An unspoken ban on pro-Kremlin media’s covering the personal life of the Russian leader seems to have been suspended, at least on a one-off basis: state-run TV interviewed Katerina Tikhonova, a woman who is rumoured to be Putin’s daughter.
According to The New York Times, the fact is indicative of an attempt to humanize the ‘iron’ image of Putin. It also implies that his two adult daughters may gradually enter into the public life.
For a long time, Russia has not had the tradition of the first family’s publicity; Soviet and post-Soviet leaders behaved differently, NYT author Andrew Kramer says. For example, Putin, a former spy, kept their daughters out of sight, the journalist stressed.

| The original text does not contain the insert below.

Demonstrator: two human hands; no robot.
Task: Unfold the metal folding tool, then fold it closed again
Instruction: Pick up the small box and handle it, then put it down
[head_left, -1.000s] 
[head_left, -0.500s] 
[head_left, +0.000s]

While in office, Putin has been very sensitive about his privacy, even against the background of state-run TV reports about his spending free time alone, e.g. in the Siberian nature’s lap, in hiking tours or horseback, sometimes without a shirt, the article reads.
But the situation might be changing. So, in the above-mentioned interview, Katerina Tikhonova was asked about details of her work as director of a research institute.
“Tikhonova’s appearance on TV screens makes one think about a would-be public role of the president’s family, which has always been a delicate topic in Russian political culture since the Soviet times,” Nina Khrushcheva, Professor of International Affairs at The New School in New York and a great-granddaughter of the former Soviet leader Nikita Khrushchev, says.
Amid Putin’s falling ratings, the Russian leader might be eager to show that his family is also involved in improving Russia. In her opinion, this is a message that his girl is also working for the sake of science, for the future of Russia.